Distributed query execution in CrateDB: What you need to know

This blog post has been inspired and based on the content published by Mathias Fußenegger in a series of articles on CrateDB internals. For more examples on how CrateDB executes queries please check the original posts.

The query language in CrateDB

CrateDB relies on SQL for data querying and manipulation. Using SQL as a query language reduces the learning curve, eases porting, and allows users to focus on query logic rather than dealing with low-level details of a distributed system. Furthermore, CrateDB also enables users to write UDFs (e.g., user-defined functions) to manipulate data where needed.

SQL statements are internally transformed into a series of operators that have to be applied in order, and every operator can only process its input data. For instance, WHERE is one of the innermost operators, and SELECT is applied almost at the end. The order of operators to be executed depends on the optimizer.

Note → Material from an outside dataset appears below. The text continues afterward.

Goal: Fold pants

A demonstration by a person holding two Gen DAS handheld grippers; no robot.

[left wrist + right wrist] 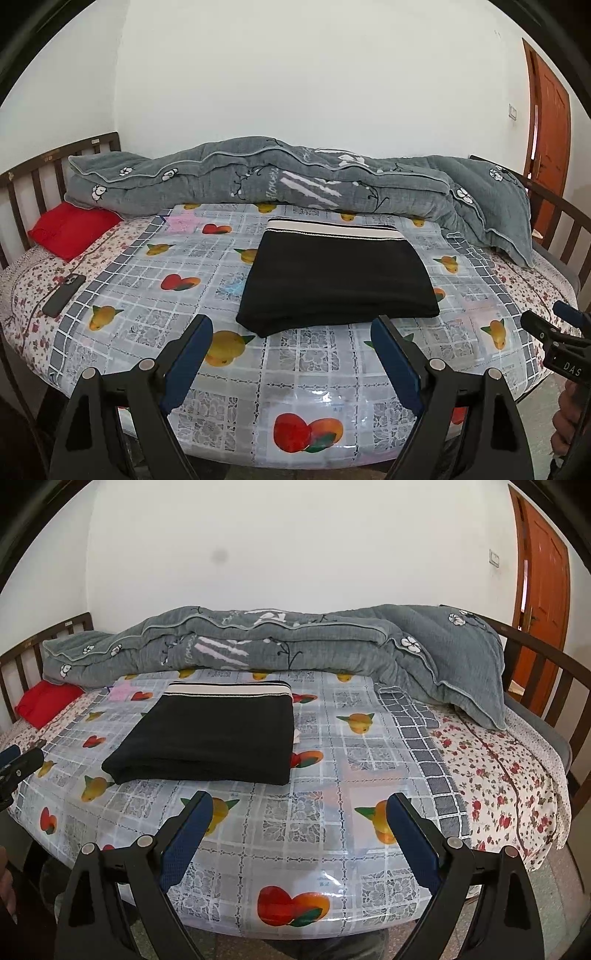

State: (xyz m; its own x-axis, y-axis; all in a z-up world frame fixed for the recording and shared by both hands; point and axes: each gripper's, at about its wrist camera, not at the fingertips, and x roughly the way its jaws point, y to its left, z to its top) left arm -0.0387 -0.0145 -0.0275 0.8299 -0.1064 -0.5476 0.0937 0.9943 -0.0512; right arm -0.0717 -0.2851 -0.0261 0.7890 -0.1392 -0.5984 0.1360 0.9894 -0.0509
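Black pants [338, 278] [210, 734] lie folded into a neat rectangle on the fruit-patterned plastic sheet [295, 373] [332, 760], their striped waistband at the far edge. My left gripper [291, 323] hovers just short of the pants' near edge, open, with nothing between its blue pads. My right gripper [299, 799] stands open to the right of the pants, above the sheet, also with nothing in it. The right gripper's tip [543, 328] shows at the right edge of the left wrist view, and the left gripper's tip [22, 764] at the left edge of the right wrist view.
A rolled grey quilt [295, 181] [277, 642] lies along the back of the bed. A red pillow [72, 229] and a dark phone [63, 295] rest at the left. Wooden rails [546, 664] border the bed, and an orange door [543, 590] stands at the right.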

As in other database systems, the optimizer in CrateDB applies optimization rules to the tree of operators or to a subset of the tree to re-write the tree into an equivalent variant that is cheaper to execute.

Learn how CrateDB generates execution plans, and the optimizations influence the order of operators. A better understanding of the execution engine in CrateDB can help you design queries that fully benefit from the scalability and performance properties of CrateDB.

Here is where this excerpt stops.